> _TASK STATEMENT_
Of the lines in the data below, count the ones holding the string "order", and answer with that number only.

Dataset entries:

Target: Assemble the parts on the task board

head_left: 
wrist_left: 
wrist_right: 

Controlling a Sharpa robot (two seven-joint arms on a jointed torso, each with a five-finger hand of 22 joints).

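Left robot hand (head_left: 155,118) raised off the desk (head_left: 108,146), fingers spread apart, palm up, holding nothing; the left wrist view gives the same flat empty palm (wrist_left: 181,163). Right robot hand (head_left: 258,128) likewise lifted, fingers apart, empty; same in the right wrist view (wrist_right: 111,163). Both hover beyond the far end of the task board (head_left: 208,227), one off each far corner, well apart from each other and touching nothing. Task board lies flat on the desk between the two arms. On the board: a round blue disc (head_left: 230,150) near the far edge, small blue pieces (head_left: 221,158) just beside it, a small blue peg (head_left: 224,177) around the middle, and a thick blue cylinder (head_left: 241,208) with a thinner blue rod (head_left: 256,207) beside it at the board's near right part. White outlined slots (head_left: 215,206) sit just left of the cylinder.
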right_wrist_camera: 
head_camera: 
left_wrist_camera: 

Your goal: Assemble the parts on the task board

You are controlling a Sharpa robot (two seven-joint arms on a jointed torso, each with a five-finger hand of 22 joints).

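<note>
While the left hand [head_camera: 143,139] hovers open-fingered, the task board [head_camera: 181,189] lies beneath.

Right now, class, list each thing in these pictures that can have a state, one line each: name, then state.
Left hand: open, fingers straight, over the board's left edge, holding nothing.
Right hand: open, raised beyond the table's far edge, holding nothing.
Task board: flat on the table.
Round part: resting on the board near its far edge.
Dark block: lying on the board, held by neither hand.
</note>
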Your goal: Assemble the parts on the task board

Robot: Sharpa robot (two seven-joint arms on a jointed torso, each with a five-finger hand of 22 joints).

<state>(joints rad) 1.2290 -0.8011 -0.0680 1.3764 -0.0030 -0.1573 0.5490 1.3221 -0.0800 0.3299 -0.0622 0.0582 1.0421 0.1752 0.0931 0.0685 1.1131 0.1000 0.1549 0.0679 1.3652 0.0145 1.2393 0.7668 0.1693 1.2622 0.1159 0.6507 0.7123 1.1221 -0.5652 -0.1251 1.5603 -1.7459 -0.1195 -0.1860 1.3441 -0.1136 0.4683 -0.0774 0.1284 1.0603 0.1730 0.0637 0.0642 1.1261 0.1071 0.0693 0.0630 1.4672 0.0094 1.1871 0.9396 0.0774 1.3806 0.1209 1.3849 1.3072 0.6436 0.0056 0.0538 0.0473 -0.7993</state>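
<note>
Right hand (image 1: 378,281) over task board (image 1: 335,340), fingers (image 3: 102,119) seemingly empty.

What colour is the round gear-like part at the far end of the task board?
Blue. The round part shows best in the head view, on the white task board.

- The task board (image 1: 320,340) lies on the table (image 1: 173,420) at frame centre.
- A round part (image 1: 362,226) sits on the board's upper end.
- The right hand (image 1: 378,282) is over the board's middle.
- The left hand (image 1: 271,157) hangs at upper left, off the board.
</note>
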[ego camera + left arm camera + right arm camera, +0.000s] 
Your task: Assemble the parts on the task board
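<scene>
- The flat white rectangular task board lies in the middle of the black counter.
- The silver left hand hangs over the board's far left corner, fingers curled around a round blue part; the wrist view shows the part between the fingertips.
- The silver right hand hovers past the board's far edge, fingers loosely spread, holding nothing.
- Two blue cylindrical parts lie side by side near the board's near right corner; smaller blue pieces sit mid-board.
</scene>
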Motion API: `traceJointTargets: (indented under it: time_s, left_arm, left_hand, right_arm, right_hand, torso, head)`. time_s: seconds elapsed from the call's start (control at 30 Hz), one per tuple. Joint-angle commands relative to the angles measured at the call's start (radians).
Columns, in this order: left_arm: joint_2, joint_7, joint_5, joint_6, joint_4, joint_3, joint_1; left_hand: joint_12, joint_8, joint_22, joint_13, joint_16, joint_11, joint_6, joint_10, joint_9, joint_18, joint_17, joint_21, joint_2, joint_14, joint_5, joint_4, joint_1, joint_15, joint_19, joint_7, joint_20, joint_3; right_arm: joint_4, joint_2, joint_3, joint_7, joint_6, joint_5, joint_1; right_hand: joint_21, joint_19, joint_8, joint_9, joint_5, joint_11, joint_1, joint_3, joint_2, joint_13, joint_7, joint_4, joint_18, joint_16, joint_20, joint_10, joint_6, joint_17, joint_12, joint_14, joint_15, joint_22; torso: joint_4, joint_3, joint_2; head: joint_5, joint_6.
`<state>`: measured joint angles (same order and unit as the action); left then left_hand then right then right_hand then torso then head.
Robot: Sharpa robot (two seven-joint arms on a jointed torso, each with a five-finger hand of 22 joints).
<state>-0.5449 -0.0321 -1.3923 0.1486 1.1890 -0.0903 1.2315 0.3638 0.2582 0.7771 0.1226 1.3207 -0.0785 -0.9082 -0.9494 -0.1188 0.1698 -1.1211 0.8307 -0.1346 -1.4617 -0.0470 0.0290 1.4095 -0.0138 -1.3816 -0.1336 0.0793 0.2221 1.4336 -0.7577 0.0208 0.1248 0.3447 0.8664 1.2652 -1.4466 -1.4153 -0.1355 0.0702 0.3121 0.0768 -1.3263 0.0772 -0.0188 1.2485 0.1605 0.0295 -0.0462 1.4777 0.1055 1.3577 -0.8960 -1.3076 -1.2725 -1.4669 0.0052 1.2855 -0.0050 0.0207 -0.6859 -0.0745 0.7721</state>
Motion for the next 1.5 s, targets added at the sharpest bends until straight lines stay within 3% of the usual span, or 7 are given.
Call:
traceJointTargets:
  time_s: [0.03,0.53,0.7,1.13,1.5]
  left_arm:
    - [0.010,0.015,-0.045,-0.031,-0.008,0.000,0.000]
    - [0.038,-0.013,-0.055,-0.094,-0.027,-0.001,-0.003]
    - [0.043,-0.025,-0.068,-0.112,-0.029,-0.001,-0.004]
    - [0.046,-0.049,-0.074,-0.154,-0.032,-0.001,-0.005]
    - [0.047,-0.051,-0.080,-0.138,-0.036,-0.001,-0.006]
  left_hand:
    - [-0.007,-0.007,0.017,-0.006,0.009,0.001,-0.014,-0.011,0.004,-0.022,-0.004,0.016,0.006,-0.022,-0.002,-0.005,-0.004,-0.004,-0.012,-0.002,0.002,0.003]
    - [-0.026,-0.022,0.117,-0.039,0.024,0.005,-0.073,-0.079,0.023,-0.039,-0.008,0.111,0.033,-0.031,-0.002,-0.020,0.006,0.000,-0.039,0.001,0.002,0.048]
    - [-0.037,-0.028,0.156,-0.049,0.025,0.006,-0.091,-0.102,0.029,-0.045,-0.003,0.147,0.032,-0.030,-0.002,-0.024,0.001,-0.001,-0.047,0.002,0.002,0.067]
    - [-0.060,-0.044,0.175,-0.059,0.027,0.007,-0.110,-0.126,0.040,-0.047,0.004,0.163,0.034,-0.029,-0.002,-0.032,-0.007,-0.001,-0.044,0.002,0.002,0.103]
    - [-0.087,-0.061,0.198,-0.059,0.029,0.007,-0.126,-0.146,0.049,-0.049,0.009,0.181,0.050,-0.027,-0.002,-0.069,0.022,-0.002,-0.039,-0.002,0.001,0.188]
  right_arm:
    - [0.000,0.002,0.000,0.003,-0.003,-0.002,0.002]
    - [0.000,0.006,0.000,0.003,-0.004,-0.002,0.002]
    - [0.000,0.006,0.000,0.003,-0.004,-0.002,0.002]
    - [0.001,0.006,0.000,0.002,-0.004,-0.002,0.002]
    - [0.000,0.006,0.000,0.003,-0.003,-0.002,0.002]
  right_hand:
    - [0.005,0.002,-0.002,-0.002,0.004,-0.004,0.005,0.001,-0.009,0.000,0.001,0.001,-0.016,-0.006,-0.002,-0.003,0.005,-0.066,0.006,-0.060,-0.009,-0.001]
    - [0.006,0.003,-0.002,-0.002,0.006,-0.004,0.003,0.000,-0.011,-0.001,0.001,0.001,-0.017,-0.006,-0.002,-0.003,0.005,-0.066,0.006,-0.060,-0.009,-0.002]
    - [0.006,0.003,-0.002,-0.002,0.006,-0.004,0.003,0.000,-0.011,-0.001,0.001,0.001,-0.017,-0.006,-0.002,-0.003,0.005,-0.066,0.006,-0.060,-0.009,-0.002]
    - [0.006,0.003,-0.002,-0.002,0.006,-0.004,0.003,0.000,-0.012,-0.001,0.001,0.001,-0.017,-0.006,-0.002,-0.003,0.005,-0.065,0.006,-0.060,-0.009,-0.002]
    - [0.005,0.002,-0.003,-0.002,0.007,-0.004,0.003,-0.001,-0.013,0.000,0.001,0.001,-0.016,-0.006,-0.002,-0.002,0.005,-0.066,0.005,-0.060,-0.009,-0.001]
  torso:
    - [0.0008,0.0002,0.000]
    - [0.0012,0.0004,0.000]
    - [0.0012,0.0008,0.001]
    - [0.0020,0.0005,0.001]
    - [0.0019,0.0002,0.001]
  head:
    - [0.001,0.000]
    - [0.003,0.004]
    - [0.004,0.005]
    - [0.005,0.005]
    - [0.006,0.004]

> _WRITTEN RESPONSE_
2